La Caffaro, bomba ecologica da bonificare

I gatti morti sono un ulteriore segnale dell'urgenza delle operazioni di bonifica della Caffaro, accertata responsabile dell'inquinamento massiccio di ettari di falda anche al di là del perimetro dello stabilimento. La Caffaro ha infatti prodotto Pcb (policlorobifenili, composti organici molto tossici) dal 1938 al 1984, oltre a utilizzare mercurio e altre sostanze inquinanti nel ciclo produttivo fino alla fine degli anni Novanta. Stando a quanto riporta l'Arpa "l’inquinamento provocato dall’attività produttiva della Caffaro, oltre ad aver contaminato i terreni sottostanti lo stabilimento, si è diffuso nelle aree a sud dell’azienda mediante lo scarico delle acque industriali nelle rogge.
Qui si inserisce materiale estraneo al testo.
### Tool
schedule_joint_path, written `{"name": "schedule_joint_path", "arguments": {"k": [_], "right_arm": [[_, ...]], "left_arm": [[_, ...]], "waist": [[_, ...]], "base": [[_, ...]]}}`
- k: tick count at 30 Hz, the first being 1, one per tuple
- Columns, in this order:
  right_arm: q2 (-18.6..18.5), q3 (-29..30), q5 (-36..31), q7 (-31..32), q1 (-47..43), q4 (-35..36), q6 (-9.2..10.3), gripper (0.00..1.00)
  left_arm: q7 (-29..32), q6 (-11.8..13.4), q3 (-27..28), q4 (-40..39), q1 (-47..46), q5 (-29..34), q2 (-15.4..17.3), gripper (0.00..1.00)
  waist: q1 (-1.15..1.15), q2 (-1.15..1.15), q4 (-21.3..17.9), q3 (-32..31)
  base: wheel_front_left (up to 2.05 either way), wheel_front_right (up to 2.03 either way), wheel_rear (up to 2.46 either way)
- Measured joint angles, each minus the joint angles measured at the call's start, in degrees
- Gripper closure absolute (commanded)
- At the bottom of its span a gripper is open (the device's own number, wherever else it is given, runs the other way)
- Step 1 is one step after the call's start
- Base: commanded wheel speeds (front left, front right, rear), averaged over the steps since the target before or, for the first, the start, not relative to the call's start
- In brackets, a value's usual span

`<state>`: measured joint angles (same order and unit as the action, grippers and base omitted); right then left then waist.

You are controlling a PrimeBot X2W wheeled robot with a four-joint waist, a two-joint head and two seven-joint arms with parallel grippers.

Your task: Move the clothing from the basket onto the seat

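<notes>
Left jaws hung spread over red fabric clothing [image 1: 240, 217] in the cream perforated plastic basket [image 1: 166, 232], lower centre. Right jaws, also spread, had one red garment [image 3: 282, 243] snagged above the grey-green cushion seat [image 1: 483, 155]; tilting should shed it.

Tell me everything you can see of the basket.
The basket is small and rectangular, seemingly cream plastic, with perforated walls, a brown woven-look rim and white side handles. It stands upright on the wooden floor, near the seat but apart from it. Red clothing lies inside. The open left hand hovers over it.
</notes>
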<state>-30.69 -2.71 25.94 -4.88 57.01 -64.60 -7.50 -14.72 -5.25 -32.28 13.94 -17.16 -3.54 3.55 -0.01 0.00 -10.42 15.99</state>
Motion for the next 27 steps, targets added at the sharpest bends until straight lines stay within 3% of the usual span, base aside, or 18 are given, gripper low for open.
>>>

Ma anche la movimentazione dei rifiuti e dei suoli contaminati ha contribuito a generare nel territorio Bresciano aree contaminate: quali ad esempio la discarica Vallosa di Passirano". Indagini ambientali avviate nel 2000 sull’area dello stabilimento chimico e nelle vicinanze hanno fatto emergere una situazione devastante a livello ambientale, con valori di inquinamento del suolo fino a migliaia di volte al di sopra dei limiti di legge. Le sostante inquinanti presenti nel sito – oltre a Pcb e mercurio anche  policlorobenzodiossine e dibenzofurani (PCDD/F), arsenico e solventi – sono arrivate fino a 40 metri sottoterra, inquinando anche la falda acquifera.